Feb 17, 2017 | By Benedict

Restoration experts in Rome have used 3D printing to repair two damaged busts salvaged from the ancient city of Palmyra in Syria. A number of the city’s buildings and artifacts have been damaged or destroyed by ISIS, who took control of the city in 2015 and then again in December 2016.

Up until the outbreak of Syrian conflict in 2011, the ancient city of Palmyra was one of the Middle East’s most popular tourist attractions, drawing 105,000 visitors a year. And for good reason too: the UNESCO heritage site, which contained ancient structures such as the famous Temple of Bel, the Arch of Triumph, and four cemeteries, was spectacularly well preserved. That all changed when ISIS took control of the city and began destroying its ancient buildings and statues, which are considered by the terrorist organization to be idolatrous against the Islamic religion. Unesco has argued that the actions of ISIS constitute a war crime punishable by the International Criminal Court.
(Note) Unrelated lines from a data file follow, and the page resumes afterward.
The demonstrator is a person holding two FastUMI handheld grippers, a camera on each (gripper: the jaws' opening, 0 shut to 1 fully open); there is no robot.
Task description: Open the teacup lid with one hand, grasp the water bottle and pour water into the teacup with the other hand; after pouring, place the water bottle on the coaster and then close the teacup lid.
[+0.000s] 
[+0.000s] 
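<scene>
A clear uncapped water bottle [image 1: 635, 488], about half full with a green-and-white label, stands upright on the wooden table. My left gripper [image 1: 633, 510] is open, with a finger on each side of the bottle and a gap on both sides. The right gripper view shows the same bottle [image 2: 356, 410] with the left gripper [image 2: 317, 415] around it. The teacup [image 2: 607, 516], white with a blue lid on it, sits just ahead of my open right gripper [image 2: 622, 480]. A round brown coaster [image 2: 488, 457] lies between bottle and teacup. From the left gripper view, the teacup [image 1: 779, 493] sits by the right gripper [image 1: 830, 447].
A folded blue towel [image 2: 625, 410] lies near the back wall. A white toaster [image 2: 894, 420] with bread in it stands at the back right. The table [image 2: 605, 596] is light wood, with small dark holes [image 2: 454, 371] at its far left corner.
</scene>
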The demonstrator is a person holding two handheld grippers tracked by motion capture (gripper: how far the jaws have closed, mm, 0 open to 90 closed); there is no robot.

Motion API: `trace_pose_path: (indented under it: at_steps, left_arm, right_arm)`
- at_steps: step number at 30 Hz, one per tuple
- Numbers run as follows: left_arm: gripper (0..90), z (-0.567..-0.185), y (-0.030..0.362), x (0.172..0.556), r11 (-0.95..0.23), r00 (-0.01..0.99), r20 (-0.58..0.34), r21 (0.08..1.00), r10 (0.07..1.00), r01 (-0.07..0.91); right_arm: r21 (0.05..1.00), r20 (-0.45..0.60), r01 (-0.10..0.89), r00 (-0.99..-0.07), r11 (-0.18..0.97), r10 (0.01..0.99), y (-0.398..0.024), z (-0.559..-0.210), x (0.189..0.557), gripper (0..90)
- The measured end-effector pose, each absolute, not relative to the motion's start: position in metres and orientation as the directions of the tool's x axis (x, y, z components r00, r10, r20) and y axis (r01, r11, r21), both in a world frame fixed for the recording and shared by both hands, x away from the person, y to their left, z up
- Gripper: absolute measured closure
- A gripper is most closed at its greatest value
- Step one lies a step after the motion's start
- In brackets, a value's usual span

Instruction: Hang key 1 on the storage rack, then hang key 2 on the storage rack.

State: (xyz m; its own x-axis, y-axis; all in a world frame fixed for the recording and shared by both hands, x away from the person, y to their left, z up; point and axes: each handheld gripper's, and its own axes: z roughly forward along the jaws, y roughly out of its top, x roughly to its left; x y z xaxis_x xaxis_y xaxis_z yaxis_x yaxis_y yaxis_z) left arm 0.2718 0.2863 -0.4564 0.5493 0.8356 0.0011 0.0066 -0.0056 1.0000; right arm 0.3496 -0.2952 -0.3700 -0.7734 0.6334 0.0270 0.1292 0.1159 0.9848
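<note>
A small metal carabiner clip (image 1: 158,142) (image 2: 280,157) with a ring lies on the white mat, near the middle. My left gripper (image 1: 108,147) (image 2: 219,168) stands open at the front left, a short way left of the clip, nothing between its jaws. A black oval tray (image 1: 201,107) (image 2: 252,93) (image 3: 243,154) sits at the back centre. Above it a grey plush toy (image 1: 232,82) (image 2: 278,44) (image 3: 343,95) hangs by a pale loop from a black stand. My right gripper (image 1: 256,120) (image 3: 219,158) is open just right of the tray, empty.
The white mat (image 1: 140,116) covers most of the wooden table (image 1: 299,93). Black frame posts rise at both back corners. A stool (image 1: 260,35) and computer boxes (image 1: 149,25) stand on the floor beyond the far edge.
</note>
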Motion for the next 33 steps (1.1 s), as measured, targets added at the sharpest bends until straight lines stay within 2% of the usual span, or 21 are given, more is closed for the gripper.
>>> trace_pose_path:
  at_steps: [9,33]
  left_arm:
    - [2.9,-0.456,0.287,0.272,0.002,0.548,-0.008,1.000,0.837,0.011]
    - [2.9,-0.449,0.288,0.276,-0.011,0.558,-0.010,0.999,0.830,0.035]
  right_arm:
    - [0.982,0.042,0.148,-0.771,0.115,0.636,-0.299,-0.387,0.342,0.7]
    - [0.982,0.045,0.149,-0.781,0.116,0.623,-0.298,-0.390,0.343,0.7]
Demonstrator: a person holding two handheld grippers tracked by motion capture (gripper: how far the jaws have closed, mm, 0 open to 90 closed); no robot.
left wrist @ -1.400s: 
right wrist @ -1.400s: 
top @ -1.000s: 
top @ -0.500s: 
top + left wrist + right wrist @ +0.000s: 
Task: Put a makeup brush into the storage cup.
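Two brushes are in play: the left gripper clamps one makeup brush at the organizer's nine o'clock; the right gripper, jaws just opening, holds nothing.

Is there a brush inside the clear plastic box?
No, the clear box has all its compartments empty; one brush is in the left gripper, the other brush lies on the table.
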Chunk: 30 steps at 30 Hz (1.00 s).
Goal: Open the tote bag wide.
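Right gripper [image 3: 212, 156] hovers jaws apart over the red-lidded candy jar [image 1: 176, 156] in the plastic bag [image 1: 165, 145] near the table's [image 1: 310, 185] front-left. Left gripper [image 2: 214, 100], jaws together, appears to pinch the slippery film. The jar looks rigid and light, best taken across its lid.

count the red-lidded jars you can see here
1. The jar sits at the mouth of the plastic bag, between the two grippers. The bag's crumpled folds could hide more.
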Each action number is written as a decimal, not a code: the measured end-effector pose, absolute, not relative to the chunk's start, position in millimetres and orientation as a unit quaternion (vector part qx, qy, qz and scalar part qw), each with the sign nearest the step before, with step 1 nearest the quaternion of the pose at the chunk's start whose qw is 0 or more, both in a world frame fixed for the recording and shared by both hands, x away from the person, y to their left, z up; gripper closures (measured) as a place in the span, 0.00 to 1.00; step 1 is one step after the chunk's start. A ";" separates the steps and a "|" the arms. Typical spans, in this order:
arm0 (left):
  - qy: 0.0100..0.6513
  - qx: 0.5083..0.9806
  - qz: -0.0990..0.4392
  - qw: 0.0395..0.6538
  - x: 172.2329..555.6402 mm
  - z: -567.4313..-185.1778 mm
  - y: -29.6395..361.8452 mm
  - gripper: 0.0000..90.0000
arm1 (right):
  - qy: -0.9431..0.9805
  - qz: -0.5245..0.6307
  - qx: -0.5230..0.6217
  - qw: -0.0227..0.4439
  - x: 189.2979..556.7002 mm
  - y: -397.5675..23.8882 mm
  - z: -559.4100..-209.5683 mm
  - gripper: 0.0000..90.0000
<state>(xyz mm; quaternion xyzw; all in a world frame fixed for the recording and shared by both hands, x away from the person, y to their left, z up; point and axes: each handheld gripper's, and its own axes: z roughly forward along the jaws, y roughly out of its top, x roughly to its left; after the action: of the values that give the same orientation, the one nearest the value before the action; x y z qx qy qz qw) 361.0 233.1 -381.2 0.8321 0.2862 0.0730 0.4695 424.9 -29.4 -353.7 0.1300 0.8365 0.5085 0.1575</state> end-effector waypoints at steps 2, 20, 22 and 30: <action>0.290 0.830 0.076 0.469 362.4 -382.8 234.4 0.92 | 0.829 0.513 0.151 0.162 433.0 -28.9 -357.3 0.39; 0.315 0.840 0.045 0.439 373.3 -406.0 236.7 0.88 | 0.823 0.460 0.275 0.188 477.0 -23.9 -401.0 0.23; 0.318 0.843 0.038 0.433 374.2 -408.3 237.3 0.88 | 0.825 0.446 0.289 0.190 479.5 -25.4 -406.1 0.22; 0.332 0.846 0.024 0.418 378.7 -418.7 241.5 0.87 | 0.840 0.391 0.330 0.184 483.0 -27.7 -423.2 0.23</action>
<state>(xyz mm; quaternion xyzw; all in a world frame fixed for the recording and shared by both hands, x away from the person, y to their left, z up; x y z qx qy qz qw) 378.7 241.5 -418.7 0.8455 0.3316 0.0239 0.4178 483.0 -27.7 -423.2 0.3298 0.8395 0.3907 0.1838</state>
Although much of the historic site has been turned to rubble, many conservationists have remained committed to preserving what remains of Palmyra—whether by salvaging original items from the city, or by other more unusual means. One of those other means involves 3D printing: since 2015, conservationists have sought to defy the destructive will of ISIS by recreating destroyed buildings and monuments as 3D printed models. These 3D printed structures of Palmyra landmarks have been displayed in London’s Trafalgar Square, New York City’s Time Square, and elsewhere.

But while 3D printing can be used to create replicas of structures that have been totally destroyed, it can also be used to “patch up” original artifacts. Restoration experts in Rome recently used additive manufacturing technology to restore two damaged limestone funerary busts that were salvaged from Palmyra shortly after the first ISIS occupation was brought to an end. The restorers used a 3D printer to fabricate missing pieces for the busts, which were originally made in the 2nd or 3rd century, and attached the 3D printed parts to the originals using magnets.

Daria Montemaggiori, one of the restoration experts working on the busts, said she was “filled with anguish” upon seeing the damaged busts, but was “happy to collaborate” on fixing them. Montemaggiori carried out the restoration in collaboration with Antonio Iaccarino Idelson.

When the 3D printing project is finished, which should be around the end of the month, the experts in Rome plan to send the busts to a museum in Damascus, Syria. They may some day be returned to Palmyra, though that looks unlikely to happen any time soon.